Ressuscitarei no tricentésimo sexagésimo quinto dia, em carne e osso, e voltarei para vocês. - Pai, agora você endoidou de vez, disseram os cinco a uma só voz, como se fosse um coro ensaiado; como é que você vai viver?
E sobreviver?
E o Plano de Saúde?
Antes que prolongassem as perguntas do mundo dos “vivos”, entrei de dois pés: - Estarei morto!
Meu único documento será o atestado de óbito que, no Brasil, vale mais do que o cadáver.

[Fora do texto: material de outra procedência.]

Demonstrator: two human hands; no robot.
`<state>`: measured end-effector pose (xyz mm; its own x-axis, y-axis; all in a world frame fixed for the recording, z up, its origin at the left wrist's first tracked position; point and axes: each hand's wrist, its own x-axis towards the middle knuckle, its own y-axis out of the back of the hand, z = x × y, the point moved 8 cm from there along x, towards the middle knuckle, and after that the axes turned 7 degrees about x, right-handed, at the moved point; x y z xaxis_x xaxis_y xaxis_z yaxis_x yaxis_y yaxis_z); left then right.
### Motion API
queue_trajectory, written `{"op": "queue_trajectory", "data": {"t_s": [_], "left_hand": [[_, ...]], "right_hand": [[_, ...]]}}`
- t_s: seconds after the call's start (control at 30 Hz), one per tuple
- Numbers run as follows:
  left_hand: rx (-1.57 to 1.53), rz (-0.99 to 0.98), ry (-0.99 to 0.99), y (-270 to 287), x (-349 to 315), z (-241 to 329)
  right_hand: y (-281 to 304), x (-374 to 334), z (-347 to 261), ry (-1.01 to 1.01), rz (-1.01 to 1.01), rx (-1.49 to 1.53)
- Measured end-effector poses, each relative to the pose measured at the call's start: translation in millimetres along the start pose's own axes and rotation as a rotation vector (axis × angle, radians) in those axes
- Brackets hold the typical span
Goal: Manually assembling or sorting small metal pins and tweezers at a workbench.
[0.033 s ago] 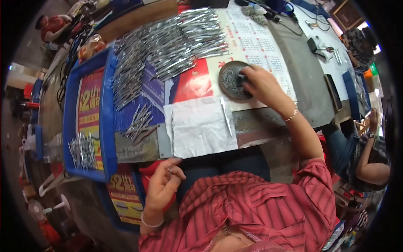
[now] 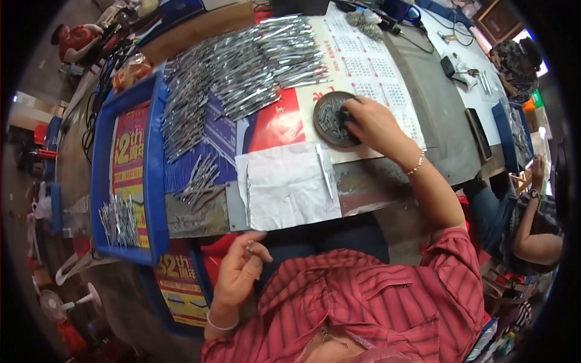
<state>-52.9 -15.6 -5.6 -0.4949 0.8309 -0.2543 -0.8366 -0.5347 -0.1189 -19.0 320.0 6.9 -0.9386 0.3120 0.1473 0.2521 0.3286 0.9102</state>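
My right hand (image 2: 373, 124) reaches over a round brown dish (image 2: 321, 134) holding small grey metal pins (image 2: 331, 115). Its fingers are bent down into the dish's right side, and their tips are partly hidden. My left hand (image 2: 242, 269) is held just off the table's front edge, with curled fingers. A small shiny bit shows at its fingers, too small to name. Between the hands, a creased white cloth (image 2: 284, 187) lies at the table edge. One thin silver metal piece (image 2: 325, 172) rests along its right side.
Many thin silver metal pieces (image 2: 242, 66) are heaped at the back left. A smaller bunch (image 2: 201, 181) lies left of the cloth. The blue tray (image 2: 158, 199) at the left holds more. A printed calendar sheet (image 2: 378, 66) covers the table. Other people sit at the left and right.
My left hand has turned slightly, its fingers shifting a little. My right hand stays at the dish, its fingers slightly moved. The whole view has shifted a little.
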Motion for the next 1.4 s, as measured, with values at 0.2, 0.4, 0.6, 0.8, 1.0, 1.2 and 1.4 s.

Não esqueçam: estou tecnicamente morto e fisicamente vivo.
Carteira de identidade?
Estou morto.
Plano de Saúde?
Preencher formulários?
Atestado de óbito na cara do funcionário, perplexo, porém vencido pela força do papel que é muito mais importante do que a pessoa.
Fiquem tranqüilos!
Vai dar tudo certo.
E deu certo.
Um ano depois, passei a viver minha morte técnica.
Uma beleza.
No começo, surpresas.
Um grande jurista pernambucano deu um parecer notável; defendeu brilhantemente a tese da morte técnica; noveleiro, o jurista comparou minha conduta a de Marconi Ferraço, o ex-vilão da novela Duas Caras, recuperado pelo IBOPE.
No meu caso, o parecer demonstra que não houve fraude, tampouco a nova vida do “morto técnico” causou, nem causará danos.
Livre.
Liberdade absoluta que só a morte proporciona me fez viver o melhor dos mundos: mesadinha garantida pela família para as necessidades básicas; um charutinho de vez em quando; os amigos, contentes; os inimigos, putos da vida; as burocracias, derrotadas.
Todos se renderam à realidade do atestado de óbito ao qual anexei o parecer do grande jurista.
Do mundo dos vivos, somente duas coisas continuaram a fazer parte da agradável rotina: o endereço na internet (morto@mortotecnico.com); um trabalho leve para ganhar uns trocados – o de Ghost Writer (fantasma que escreve, sob encomenda, para os outros) – trabalho que já ocupa, hoje, grande parte do meu tempo.
Antes que eu esqueça: trocados sem recibo, afinal de contas estou morto e os mortos não pagam impostos.